- Extracted entries -

::::::::

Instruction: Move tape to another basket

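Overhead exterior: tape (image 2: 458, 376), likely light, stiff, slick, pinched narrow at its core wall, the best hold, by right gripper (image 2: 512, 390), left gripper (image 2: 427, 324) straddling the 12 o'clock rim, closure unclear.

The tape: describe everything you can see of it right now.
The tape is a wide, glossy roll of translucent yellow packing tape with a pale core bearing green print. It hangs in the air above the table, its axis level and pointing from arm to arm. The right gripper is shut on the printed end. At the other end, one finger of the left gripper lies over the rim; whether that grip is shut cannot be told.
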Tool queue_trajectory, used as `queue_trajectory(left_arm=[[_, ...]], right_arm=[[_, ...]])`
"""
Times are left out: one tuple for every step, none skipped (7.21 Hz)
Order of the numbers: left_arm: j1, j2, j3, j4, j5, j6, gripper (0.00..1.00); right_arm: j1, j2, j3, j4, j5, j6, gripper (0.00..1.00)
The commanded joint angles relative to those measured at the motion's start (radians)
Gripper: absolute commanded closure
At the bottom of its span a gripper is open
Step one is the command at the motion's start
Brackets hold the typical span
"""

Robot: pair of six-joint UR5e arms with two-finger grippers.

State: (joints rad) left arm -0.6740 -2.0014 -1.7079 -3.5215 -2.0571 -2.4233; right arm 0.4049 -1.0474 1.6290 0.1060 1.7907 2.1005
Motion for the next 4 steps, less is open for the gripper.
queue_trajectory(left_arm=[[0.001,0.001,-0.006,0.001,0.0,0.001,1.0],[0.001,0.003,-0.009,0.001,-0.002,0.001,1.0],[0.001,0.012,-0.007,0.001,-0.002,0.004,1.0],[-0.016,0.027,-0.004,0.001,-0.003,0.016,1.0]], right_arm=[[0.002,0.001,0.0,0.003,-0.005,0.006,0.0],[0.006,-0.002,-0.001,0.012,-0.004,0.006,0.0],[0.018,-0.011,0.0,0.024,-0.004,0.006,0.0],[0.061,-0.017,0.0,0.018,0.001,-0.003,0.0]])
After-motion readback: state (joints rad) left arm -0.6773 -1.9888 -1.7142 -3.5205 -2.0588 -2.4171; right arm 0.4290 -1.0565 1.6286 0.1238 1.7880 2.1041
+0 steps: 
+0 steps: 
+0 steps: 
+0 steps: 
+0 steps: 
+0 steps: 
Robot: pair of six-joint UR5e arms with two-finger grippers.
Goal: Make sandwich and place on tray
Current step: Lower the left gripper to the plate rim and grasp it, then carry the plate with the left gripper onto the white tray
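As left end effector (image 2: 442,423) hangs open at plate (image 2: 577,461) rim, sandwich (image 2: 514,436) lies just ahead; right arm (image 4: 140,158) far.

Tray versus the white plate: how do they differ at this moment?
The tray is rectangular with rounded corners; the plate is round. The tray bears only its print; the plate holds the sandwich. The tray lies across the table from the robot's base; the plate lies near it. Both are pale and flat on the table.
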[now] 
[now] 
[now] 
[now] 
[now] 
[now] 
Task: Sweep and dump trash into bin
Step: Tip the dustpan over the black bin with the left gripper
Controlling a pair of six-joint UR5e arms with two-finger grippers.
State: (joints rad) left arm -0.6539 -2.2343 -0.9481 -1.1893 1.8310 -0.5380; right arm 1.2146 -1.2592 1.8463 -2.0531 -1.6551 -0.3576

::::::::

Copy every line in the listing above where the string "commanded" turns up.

The commanded joint angles relative to those measured at the motion's start (radians)
Gripper: absolute commanded closure

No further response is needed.